Ook het geven van borstvoeding kan een verandering veroorzaken, bijvoorbeeld door melkafvloed bij
seksuele opwinding. De meeste problemen lossen zich vanzelf op, maar bij persisteren zijn nader
onderzoek en begeleiding nodig. Overigens blijkt uit Amerikaans onderzoek dat ong. 50% van de
paren na 6 weken nog niet tot coïtus is gekomen.
Een gesprek over seksualiteit en anticonceptie is vaak zinvol. De geboorte van een kind is
geassocieerd met klachten op het gebied van seksualiteit: dyspareunie, verminderd libido, vaginale
droogheid en problemen met het bereiken van een orgasme. Ruim 80% van de vrouwen ervaart in de
eerste 3 maanden problemen op het gebied van seksualiteit en na een halfjaar is dat nog 60%.
Het seksueel functioneren post partum wordt beïnvloed door fysieke, psychische en culturele
factoren. Vooral een perineumletsel en een laesie van de labia minora of het gebied rond de clitoris
kunnen het libido beïnvloeden en een coïtus pijnlijk maken. Verder spelen het geven van
borstvoeding, moeheid en ook wel postpartumdepressie een rol.
De vrouw heeft soms weinig interesse voor seksualiteit omdat de zorg voor de baby haar volledig
opeist en veel van haar energie en nachtrust vraagt. De vader voelt zich soms wat buitengesloten
door zijn eigen kind. Ook culturele factoren zijn van invloed. In sommige culturen en bij sommige
religies wordt totale seksuele onthouding gedurende een bepaalde periode voorgeschreven, omdat
bloed, en vooral bloed na de bevalling, als onrein wordt beschouwd.

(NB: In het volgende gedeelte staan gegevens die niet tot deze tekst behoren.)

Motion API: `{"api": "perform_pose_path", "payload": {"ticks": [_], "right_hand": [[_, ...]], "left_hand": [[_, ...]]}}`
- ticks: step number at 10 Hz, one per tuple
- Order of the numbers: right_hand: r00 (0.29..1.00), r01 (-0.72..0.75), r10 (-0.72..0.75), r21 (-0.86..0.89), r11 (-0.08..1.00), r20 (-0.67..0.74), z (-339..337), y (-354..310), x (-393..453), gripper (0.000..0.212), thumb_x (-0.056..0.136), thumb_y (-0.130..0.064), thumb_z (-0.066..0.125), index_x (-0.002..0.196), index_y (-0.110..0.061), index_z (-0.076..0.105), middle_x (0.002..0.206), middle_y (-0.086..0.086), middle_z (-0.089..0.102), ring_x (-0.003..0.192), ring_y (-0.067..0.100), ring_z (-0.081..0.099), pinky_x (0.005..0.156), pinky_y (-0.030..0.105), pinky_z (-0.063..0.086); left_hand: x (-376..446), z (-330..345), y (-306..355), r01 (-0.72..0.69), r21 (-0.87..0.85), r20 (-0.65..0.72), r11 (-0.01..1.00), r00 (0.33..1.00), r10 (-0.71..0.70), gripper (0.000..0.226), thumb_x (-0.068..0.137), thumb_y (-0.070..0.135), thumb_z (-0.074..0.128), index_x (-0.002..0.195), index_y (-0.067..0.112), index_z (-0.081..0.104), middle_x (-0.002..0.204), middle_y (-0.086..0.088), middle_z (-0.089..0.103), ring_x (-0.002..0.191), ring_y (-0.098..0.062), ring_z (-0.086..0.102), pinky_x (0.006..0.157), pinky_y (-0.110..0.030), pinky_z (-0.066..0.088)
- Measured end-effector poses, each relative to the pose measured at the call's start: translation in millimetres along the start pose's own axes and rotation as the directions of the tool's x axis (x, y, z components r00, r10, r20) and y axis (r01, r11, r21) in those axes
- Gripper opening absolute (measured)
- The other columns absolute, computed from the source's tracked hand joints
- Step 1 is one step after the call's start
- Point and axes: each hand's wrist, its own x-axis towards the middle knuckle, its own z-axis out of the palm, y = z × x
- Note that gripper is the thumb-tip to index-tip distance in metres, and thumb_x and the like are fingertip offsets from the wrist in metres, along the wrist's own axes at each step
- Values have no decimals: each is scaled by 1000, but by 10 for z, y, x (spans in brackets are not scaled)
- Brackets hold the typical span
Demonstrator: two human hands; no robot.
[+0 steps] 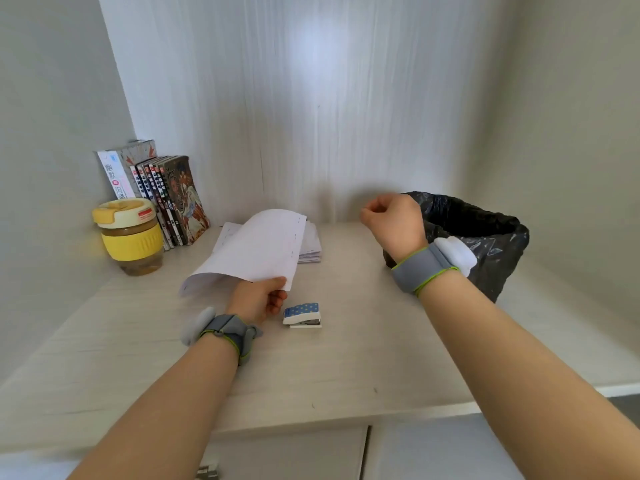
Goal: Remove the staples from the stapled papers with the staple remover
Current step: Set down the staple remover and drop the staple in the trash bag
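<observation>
My left hand pinches the near edge of a white stapled sheet and holds it lifted and curled above the desk. Small staple marks run along the sheet's right edge. Behind it lies a stack of more papers. A small blue-and-white staple remover sits on the desk just right of my left hand, untouched. My right hand hovers beside the bin with its fingers curled and pinched together; whether it holds something tiny I cannot tell.
A bin lined with a black bag stands at the right rear of the pale wooden desk. A yellow-lidded glass cup and a row of books stand at the left rear. White walls close in the back.
</observation>
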Motion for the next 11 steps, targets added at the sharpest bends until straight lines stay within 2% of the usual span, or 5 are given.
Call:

Tijdens de borstvoeding zijn de oestrogeenspiegels laag, waardoor de vaginawand droog wordt en de
coïtus pijnlijk kan zijn. Het is dan belangrijk meer tijd te nemen zodat de vrouw seksueel
opgewonden raakt en voldoende vochtig wordt. Het gebruik van een glijmiddel op waterbasis is
meestal niet nodig.
Tijdens het orgasme van de vrouw komt oxytocine vrij, waardoor het toeschietreflex gestimuleerd
wordt en melk gaat stromen. Wanneer het paar dit onplezierig vindt, helpt het de baby voor het
vrijen te laten drinken of melk af te kolven. De melkstroom stopt ook wanneer er wat tegendruk op
de tepels wordt gegeven.
Seksualiteit en intimiteit kunnen op verschillende manieren worden beleefd en geuit. Er is geen exact
tijdstip aan te geven waarop de vaginale coïtus weer hervat kan worden. Uit een
dwarsdoorsnedeonderzoek onder 800 primipara bleek dat 32% gemeenschap heeft gehad binnen 6
weken pp. Na een halfjaar is dat bijna 90% van de primipara. Vrouwen met een perineumruptuur of
episiotomie hebben 6 maanden pp vaker geen coïtus gehad. Na een jaar is er geen verschil meer
tussen vrouwen met en zonder perineumlaesie.